*** Collected data Section Begins ***

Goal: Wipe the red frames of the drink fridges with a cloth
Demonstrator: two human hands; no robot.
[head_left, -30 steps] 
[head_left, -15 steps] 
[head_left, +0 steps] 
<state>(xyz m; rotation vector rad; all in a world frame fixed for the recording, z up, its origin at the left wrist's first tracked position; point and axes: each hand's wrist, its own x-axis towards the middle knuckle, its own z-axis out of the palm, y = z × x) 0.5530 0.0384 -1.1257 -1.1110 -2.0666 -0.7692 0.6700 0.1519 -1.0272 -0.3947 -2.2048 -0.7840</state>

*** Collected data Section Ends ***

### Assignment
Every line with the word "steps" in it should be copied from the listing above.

### Exercise response
[head_left, -30 steps] 
[head_left, -15 steps] 
[head_left, +0 steps] 

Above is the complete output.